When I get home, I put my chip card into the chip card reader attached to my computer, upload the data and then choose to either delete it off of my chip card or let it remain there in an encrypted file for later reference. No paperwork!
Frommer’s or similar companies can send you a link to a site to download a contract onto your chip card. You digitally sign the contract, upload it to your chip card and then electronically upload it back to the site. Six copies are no longer needed or at the bare minimum, they download your signed copy to 6 chip cards for their legal department.

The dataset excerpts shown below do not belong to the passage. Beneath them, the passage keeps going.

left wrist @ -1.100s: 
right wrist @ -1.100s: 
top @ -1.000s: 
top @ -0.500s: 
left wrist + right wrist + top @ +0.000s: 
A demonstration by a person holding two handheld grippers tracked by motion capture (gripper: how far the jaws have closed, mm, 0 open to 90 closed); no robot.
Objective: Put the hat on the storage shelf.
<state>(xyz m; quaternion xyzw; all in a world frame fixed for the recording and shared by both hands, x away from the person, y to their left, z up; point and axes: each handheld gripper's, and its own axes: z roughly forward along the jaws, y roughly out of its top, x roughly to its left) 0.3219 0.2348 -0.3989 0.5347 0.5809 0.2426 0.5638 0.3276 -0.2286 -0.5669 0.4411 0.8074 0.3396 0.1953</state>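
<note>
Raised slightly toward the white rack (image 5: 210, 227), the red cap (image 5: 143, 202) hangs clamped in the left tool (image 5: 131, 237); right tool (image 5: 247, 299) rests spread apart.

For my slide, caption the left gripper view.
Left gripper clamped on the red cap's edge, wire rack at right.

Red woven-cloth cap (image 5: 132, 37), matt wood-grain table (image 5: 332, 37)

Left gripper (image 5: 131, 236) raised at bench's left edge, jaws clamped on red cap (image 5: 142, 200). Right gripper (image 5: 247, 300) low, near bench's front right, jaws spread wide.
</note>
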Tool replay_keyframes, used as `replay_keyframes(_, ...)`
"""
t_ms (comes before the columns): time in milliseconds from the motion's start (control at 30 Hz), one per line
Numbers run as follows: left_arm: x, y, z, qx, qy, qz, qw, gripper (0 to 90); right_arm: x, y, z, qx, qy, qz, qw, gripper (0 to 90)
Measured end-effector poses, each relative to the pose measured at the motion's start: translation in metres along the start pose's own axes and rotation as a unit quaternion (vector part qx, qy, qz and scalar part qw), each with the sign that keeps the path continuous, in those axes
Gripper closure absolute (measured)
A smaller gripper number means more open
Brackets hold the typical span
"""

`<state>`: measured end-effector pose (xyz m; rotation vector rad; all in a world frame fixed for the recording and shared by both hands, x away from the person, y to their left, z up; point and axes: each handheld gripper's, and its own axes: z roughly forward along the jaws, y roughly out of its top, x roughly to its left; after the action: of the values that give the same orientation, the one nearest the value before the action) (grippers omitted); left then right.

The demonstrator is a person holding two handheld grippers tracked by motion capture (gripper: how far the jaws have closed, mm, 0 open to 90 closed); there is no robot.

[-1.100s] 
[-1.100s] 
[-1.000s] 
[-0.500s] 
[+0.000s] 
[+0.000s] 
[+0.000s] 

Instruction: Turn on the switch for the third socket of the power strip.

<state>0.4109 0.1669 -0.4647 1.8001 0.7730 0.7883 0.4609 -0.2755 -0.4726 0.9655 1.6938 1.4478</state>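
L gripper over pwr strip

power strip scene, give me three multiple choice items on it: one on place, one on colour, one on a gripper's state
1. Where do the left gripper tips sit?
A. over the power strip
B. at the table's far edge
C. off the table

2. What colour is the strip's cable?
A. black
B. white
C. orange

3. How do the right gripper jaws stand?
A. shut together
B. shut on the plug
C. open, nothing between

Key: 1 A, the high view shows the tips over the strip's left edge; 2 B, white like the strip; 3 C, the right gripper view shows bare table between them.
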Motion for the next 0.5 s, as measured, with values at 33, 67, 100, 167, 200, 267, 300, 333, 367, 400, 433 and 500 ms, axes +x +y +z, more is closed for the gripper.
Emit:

With technology as it is today, a small chip card can carry just about the entire Library of Congress on it and still fit into a credit card slot in your wallet without bulging. Having once had the harrowing experience of being audited by the IRS getting dinged for paper receipts and proof of business travel I could not find, this would have been a saving grace. For business people, you would have a business chip card. Anything that is tax deductible, you use this chip card for. Even when ordering off of the Internet, you insert your chip card into your personal chip card reader attached to your computer. You tick the box on the Internet order form that shows “Is this a deductible expense?” Then it downloads a copy of the receipt onto the chip card for storage. You also do the same with all of your tax forms and records. The IRS calls you for an audit. You turn over your chip card and you are done. Out of pure paranoia, I still have 7 boxes of business tax records in storage dating back to 1989. All of that could have been put on a chip.
Backing up the chip card can be automated to cloud storage. You lose your card or your wallet/purse is stolen, the chip is encrypted with a pin number, so no loss of identity. You just purchase a new card and you are ready to go again.
If I had the technological know-how, this is what I would design, promote and sell with no worries about a retirement fund. Alas, I don’t have that knowledge, but would love to see the technology in my lifetime. You saw it here first. I want 10% finders fees.